• _WHAT IS EXPECTED_: Whenever a line in the material below includes "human", copy that line.

• _SUPPLIED RECORDS_:
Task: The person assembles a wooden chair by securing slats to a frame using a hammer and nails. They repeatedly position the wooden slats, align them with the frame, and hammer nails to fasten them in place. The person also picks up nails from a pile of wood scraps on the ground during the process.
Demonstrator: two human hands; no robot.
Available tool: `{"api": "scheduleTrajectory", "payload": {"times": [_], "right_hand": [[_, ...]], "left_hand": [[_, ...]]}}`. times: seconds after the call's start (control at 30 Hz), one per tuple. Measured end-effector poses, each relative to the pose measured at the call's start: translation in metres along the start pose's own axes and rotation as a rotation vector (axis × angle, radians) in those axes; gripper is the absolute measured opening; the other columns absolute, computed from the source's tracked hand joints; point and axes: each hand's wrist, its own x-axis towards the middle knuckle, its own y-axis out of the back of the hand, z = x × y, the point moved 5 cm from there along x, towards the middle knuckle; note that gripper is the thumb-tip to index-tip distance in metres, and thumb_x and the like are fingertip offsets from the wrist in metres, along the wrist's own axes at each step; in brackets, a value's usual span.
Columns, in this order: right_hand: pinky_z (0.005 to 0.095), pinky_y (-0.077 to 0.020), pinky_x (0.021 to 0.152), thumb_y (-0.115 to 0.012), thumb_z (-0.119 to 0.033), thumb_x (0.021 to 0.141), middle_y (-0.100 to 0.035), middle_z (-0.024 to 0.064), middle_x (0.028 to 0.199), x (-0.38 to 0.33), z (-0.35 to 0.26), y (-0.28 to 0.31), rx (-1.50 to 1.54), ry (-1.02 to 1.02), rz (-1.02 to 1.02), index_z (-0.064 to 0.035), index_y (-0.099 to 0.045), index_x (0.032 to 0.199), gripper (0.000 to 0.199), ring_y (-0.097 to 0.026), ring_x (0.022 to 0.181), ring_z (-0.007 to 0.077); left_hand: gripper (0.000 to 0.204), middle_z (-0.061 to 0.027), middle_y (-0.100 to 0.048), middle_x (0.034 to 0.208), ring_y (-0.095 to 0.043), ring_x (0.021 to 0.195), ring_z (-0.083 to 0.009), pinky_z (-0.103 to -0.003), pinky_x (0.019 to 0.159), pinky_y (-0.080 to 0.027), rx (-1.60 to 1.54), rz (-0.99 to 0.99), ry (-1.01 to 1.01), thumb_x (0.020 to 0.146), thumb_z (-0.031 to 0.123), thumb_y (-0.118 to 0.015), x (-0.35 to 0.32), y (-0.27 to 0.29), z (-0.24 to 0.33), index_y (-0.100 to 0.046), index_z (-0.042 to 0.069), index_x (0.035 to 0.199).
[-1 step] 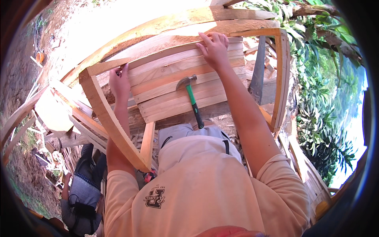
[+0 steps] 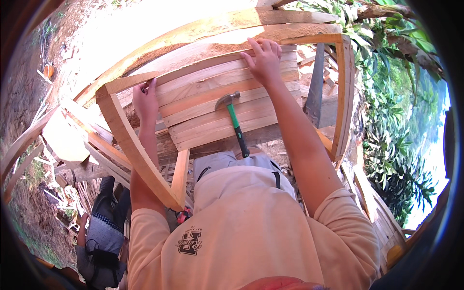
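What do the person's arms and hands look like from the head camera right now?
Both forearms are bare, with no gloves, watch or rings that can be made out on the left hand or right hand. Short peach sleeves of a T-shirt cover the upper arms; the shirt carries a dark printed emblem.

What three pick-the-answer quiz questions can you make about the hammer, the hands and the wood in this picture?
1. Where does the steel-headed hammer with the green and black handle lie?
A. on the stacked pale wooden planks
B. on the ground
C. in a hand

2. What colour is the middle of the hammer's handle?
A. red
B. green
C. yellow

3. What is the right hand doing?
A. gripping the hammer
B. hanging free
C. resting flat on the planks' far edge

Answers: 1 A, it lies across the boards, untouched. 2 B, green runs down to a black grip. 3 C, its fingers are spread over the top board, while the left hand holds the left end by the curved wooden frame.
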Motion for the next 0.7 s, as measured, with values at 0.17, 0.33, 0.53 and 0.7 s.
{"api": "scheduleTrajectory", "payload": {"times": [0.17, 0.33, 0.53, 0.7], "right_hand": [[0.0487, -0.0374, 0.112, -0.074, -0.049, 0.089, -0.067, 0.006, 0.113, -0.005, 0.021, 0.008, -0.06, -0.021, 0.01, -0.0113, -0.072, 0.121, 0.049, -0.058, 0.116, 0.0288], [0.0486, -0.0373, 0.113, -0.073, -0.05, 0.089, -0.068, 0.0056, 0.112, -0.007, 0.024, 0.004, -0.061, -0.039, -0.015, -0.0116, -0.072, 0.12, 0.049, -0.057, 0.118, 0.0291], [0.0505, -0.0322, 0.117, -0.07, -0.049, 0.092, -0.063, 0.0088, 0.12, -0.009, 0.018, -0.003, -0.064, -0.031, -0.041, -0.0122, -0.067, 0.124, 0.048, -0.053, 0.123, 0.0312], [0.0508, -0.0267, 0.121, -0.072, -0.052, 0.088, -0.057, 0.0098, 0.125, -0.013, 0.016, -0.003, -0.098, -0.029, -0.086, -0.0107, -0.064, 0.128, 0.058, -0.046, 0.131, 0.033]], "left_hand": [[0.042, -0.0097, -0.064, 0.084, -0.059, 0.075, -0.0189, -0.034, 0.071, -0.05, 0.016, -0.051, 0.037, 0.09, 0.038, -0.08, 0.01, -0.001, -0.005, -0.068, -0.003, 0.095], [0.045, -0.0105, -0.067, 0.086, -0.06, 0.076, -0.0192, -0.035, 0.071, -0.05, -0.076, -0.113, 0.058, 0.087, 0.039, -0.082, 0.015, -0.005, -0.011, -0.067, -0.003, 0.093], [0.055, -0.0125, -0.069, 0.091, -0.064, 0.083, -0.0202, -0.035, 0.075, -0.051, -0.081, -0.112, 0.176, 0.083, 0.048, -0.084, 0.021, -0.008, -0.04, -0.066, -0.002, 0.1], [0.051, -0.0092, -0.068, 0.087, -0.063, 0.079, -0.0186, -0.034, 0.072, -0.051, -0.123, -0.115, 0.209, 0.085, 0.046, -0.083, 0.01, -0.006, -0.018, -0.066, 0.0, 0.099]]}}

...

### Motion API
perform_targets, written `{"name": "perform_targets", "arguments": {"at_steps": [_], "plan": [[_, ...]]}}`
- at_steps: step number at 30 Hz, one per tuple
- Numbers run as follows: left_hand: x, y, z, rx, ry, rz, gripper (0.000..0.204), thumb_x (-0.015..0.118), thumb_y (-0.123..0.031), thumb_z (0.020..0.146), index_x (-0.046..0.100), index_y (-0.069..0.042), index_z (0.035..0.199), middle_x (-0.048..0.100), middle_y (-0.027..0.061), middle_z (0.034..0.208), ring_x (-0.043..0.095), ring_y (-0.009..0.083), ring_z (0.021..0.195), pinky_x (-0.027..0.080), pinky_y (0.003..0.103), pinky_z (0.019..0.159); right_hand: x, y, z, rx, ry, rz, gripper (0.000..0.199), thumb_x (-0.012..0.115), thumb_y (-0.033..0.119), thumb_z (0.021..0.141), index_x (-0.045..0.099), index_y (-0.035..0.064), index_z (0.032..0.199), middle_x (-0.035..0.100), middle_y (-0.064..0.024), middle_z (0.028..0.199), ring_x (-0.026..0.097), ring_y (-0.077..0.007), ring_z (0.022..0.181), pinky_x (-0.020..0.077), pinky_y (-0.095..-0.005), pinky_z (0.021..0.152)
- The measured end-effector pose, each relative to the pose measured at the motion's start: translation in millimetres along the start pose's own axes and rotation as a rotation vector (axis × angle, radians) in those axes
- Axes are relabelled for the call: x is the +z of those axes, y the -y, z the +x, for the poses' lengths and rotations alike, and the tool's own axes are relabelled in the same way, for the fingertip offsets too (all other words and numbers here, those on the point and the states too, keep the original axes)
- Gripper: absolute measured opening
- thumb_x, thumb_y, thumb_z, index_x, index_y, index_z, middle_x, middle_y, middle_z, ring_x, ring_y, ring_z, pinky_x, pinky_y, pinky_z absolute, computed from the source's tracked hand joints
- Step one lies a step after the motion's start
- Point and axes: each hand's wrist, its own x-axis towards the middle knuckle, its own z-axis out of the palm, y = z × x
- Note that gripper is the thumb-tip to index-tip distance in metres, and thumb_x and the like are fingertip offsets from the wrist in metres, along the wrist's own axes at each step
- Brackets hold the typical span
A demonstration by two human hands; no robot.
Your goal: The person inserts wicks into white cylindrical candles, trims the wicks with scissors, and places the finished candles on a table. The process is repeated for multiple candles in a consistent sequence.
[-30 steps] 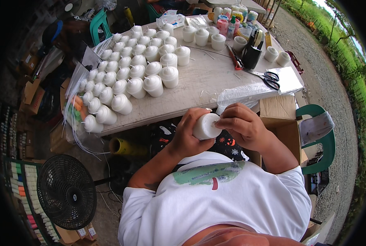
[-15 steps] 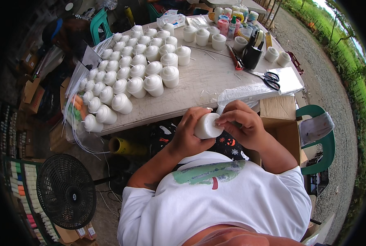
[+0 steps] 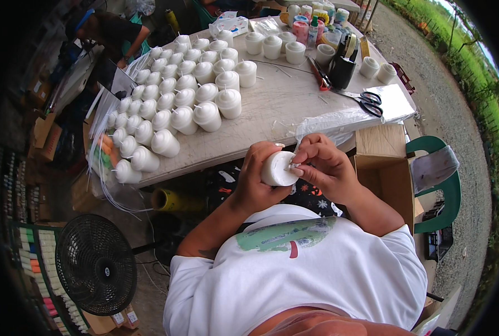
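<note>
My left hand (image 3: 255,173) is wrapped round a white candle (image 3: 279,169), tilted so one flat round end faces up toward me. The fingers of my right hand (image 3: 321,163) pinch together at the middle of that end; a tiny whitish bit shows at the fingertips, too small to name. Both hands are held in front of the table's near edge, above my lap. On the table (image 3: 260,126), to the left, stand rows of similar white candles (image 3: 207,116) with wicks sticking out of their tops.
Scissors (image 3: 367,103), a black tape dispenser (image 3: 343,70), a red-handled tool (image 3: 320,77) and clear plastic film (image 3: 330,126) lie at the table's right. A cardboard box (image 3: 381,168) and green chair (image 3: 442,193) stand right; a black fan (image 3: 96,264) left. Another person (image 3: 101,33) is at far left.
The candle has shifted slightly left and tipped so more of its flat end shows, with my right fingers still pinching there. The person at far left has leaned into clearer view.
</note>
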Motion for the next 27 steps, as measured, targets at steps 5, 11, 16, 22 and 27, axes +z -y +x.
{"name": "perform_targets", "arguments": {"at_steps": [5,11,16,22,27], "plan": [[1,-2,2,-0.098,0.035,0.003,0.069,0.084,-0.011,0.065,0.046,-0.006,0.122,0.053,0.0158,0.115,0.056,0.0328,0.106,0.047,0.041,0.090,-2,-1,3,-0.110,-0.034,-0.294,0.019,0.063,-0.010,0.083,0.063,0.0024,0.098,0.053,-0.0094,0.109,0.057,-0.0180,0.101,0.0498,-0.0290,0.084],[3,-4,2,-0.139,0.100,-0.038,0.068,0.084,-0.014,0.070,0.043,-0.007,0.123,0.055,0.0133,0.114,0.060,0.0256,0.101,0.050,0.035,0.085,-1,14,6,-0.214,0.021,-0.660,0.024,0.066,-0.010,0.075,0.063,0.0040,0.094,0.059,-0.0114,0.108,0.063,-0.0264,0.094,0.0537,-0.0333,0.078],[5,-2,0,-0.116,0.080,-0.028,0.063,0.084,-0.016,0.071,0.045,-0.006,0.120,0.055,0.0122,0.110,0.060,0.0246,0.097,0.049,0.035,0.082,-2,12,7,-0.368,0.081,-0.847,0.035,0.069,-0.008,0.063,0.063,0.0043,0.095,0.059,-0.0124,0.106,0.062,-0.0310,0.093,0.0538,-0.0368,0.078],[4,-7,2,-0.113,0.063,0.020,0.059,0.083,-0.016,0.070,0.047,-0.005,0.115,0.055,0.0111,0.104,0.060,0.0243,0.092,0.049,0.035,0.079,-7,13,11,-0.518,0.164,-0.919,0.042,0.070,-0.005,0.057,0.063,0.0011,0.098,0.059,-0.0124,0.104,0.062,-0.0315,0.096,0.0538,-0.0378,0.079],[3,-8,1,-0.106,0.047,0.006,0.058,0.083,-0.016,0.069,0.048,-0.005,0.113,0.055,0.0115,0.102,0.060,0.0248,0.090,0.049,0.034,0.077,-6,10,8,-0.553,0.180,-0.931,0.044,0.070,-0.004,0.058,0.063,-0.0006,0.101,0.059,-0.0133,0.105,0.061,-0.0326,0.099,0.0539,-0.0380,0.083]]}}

• _WRITTEN RESPONSE_:
Demonstrator: two human hands; no robot.
A demonstration by two human hands; no robot.

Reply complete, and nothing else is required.